* [Task to complete]:
Output only the lines below that start at the line containing "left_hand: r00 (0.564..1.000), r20" and end at the line containing "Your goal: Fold", with both ends kept.

BEGIN Data shown

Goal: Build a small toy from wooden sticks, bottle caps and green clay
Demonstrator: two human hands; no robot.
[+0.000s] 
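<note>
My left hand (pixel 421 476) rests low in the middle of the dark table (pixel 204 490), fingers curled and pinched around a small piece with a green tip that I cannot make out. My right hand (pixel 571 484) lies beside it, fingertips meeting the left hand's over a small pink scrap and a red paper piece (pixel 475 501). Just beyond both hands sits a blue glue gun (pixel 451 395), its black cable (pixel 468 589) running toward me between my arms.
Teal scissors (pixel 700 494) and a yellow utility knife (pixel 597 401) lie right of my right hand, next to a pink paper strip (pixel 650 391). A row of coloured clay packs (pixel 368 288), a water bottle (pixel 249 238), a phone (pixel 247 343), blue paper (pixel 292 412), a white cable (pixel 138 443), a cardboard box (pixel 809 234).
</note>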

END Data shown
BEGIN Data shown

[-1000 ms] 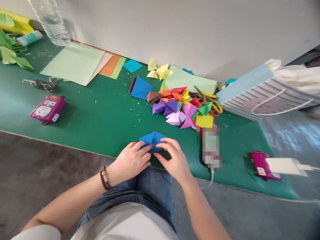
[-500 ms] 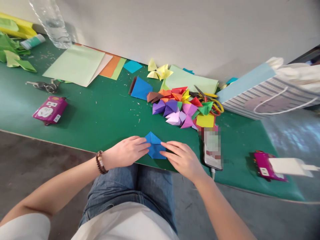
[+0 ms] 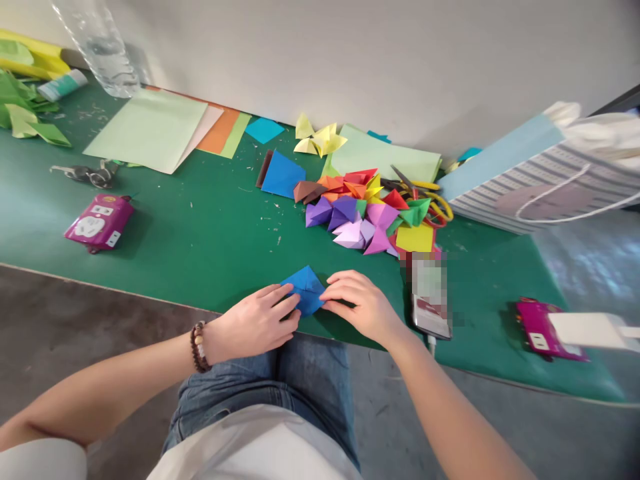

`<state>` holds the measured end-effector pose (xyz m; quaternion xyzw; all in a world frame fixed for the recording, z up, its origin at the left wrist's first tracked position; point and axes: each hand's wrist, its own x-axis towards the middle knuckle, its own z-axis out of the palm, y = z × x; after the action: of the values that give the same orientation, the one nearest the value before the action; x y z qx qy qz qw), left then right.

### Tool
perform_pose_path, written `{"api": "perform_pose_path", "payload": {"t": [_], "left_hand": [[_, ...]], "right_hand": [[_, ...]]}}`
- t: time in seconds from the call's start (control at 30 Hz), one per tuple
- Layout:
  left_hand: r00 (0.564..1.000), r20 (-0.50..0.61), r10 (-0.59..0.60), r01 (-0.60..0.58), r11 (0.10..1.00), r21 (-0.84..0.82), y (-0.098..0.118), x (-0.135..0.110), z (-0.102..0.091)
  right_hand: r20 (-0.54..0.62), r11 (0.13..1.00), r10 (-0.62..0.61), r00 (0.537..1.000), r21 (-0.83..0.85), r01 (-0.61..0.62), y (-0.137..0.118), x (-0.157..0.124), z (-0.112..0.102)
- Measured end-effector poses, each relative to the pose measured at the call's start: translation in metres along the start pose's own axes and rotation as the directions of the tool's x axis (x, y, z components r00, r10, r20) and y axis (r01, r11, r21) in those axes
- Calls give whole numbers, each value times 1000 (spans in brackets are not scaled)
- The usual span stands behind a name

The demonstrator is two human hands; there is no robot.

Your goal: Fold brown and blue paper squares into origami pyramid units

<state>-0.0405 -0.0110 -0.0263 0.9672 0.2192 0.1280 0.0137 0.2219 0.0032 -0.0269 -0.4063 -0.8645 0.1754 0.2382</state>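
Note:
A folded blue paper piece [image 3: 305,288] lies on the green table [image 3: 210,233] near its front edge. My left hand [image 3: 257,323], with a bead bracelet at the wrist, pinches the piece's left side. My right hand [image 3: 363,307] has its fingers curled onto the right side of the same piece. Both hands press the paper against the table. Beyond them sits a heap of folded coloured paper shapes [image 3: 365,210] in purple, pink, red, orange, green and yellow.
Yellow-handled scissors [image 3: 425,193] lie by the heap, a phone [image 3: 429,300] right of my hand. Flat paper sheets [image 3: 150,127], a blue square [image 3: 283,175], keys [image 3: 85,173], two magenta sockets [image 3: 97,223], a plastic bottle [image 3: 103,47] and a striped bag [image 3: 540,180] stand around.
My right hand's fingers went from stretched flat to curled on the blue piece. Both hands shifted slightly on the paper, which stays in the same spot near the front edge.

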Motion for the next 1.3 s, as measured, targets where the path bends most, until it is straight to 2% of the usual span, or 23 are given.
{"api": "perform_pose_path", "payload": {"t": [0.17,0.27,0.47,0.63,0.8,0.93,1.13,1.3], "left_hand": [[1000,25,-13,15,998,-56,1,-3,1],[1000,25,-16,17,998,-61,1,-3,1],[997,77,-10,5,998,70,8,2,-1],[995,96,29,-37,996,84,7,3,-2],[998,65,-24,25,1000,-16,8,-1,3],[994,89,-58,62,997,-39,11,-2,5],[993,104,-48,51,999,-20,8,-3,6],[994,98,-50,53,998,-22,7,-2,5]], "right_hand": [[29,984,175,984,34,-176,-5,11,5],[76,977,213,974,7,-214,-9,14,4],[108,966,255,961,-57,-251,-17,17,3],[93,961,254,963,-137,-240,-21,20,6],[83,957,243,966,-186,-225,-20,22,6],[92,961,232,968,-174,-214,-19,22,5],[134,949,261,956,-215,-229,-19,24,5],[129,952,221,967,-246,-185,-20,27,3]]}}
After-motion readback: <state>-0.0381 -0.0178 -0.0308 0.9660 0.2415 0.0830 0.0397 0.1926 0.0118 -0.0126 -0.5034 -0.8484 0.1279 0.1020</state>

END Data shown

* [Result below]:
  left_hand: r00 (0.564..1.000), r20 (-0.50..0.61), r10 (-0.59..0.60), r01 (-0.60..0.58), r11 (0.10..1.00), r21 (-0.84..0.82), y (-0.098..0.118), x (-0.135..0.110), z (-0.102..0.091)
  right_hand: r20 (-0.54..0.62), r11 (0.13..1.00), r10 (-0.62..0.61), r00 (0.537..1.000), r21 (-0.83..0.85), r01 (-0.61..0.62), y (-0.137..0.118), x (-0.157..0.124), z (-0.112..0.102)
- Measured end-effector poses, each relative to the pose measured at the call's start: translation in metres along the start pose's own axes and rotation as the directions of the tool's x axis (x, y, z components r00, r10, r20) and y axis (r01, r11, r21) in those axes
- Calls give whole numbers, each value times 1000 (spans in brackets are not scaled)
- The usual span stands behind a name

The demonstrator is two human hands; there is no robot.

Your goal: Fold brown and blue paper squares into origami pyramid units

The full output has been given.